I am a Deep Learning Researcher and Engineer with a passion for using AI to improve everyday lives. I firmly believe that for Deep Learning to have a large scale impact across the globe, these models need to be pushed into devices with small form factors - from mobile phones to microcontrollers. Pushing DL into these devices will truly democratize these technologies by allowing people with limited connectivity to avail its benefit. This specific type of democratization also enables the data to be processed locally, allowing people to avail the benefits of DL without compromising on their right to privacy.
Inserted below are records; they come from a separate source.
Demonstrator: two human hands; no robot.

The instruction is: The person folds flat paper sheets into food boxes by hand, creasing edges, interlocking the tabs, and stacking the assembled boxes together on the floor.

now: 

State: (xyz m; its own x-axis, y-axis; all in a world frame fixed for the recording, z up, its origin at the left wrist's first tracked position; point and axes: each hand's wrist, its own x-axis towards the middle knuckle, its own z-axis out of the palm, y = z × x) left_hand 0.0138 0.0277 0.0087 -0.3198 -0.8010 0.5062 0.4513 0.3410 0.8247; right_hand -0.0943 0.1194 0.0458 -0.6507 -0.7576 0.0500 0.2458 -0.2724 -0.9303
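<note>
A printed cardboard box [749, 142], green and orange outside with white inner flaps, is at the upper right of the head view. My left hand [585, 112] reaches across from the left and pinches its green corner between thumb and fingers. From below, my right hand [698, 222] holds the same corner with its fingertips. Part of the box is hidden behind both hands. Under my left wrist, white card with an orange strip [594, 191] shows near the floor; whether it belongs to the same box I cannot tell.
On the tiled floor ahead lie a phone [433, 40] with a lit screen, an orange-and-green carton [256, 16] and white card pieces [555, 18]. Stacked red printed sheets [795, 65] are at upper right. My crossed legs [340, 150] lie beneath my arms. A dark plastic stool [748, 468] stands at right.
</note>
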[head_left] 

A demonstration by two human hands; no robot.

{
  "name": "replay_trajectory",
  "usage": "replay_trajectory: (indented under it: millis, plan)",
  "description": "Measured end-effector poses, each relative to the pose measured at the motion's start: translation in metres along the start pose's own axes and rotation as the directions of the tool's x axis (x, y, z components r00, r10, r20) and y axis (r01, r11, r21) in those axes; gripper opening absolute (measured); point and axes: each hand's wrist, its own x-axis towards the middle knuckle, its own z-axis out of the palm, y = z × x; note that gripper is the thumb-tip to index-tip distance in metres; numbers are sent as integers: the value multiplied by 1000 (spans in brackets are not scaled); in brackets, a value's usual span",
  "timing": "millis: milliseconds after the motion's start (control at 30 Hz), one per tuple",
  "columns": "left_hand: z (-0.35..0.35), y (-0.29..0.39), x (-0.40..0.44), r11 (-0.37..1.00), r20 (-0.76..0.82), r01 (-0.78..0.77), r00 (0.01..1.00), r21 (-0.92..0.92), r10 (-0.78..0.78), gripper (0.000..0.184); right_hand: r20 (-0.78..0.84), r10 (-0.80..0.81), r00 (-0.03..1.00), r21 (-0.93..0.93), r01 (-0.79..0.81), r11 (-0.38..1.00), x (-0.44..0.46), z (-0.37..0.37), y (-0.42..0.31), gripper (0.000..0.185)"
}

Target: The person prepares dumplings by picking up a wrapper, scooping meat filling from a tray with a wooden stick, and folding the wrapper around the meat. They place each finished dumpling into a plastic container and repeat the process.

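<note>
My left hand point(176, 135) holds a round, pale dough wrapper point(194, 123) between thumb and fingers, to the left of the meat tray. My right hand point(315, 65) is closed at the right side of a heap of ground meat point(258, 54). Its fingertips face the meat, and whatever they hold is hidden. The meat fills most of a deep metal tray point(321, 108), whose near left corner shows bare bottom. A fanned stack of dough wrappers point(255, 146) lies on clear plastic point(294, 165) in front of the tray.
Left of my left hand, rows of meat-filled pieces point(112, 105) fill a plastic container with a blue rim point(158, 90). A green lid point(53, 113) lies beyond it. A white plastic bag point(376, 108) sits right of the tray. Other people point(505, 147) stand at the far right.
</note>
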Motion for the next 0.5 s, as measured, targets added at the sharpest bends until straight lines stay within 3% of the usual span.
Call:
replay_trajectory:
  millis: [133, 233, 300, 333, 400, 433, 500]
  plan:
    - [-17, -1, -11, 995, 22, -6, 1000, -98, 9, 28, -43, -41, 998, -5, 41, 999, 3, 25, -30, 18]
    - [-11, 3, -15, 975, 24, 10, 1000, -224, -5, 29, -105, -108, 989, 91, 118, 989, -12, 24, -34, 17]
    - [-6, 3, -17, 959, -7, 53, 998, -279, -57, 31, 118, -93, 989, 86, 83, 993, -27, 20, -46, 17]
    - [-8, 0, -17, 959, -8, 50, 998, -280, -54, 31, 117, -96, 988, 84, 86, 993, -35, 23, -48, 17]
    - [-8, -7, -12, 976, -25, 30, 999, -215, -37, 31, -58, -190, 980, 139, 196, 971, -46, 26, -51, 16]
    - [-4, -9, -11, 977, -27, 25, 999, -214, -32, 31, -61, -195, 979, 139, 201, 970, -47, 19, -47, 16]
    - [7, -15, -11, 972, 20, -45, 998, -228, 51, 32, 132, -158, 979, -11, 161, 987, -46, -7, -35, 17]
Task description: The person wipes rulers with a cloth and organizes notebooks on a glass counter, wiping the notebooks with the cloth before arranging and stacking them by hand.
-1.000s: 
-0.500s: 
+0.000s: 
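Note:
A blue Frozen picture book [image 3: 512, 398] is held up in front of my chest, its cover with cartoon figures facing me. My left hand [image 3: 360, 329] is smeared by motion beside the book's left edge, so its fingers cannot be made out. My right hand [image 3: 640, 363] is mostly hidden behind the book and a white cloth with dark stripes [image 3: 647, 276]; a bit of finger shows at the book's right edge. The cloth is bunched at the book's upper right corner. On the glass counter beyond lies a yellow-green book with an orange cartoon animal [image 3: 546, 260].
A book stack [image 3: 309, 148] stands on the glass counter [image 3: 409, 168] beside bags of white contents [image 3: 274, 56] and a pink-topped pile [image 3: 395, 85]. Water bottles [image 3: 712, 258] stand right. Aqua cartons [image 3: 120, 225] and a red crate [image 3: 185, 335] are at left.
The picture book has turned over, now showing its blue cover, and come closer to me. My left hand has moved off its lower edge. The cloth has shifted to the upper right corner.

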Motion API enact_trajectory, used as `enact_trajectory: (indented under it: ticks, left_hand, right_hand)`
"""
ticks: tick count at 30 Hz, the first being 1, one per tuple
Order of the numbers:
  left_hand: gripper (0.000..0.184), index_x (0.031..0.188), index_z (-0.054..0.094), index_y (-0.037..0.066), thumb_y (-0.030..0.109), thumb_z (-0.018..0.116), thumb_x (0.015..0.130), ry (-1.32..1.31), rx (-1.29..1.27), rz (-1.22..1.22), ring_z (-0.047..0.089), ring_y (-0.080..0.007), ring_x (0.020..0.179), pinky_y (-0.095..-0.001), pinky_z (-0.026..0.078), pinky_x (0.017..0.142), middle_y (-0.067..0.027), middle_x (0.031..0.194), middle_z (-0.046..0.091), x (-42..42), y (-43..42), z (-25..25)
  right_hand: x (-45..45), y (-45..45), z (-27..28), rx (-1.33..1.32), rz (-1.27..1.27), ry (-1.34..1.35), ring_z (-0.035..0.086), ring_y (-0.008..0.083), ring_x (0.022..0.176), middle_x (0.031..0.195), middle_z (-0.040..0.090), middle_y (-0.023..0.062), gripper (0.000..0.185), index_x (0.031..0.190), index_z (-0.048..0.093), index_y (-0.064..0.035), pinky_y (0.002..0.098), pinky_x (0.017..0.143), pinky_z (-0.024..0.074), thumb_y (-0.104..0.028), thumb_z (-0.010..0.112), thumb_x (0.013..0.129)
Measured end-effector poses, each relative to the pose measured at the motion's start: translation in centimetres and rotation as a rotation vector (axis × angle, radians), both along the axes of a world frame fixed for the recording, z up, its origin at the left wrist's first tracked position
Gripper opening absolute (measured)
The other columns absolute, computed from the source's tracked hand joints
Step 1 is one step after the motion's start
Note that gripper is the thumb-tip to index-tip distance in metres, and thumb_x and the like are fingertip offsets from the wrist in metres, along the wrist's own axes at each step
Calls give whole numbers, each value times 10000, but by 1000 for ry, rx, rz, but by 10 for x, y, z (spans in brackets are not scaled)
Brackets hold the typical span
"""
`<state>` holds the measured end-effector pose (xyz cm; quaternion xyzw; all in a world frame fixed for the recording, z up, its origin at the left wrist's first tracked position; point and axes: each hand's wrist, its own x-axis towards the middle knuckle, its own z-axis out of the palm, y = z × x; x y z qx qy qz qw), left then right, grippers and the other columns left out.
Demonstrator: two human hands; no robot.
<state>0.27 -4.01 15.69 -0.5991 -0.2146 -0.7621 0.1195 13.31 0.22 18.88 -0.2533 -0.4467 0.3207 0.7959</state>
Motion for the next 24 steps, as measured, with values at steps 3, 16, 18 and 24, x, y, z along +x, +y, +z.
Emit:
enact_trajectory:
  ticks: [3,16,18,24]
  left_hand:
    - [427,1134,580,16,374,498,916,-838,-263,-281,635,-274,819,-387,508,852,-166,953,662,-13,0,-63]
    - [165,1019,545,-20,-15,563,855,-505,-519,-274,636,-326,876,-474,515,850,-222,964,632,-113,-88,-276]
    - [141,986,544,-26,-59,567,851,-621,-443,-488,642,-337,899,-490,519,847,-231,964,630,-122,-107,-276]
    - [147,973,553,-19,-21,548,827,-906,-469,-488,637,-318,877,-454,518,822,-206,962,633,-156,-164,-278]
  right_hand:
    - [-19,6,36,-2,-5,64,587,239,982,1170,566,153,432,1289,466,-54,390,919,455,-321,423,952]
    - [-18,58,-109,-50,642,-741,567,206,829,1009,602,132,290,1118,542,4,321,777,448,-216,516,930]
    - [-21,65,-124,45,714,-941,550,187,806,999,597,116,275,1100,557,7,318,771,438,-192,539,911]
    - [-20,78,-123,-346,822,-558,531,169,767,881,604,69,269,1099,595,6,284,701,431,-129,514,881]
Currently, I am a Senior Research Engineer with the ML Research Lab at Arm working at enabling efficient execution of Deep Learning (DL) workloads on small devices. My work has led to filing of multiple patents, publications at various venues and led to product improvement. Specifically, I have explored model compression techniques (structured matrices, tensor decomposition, quantization and pruning), faster inference libraries, applied ML for faster inference and CNN Hardware Accelerators. The work around CNN hardware accelerator was the first effort within Arm to explore a new product for the DNN market in the embedded domain. The efforts in this project was one of the catalyst that led to the creation of Arm's NN Accelerator products . Finally, I have also led the efforts to benchmark ML Workloads on Arm platform to isolate performance bottlenecks. Both as a consultant for the newly formed team to develop the CNN Hardware offering by Arm and as Arm Research's representative for the TinyML performance working group (a Academia and Industry consortium)

In my previous employment, I have worked as a performance architect for indirect branch predictors at AMD. The predictor showed significant benefits and is part of the AMD Server Processors that are about to hit the market (in 2020). I have also worked as a verification and design engineer for memory controllers, H.264 video encoder decoder and neural network accelerator at Texas Instruments.

I did my masters at University of Wisconsin Madison pursuing a degree in Computer Science. My research work focused on predicting GPU Speedup of an application using Decision Trees and developing accelerator for classical computer vision applications.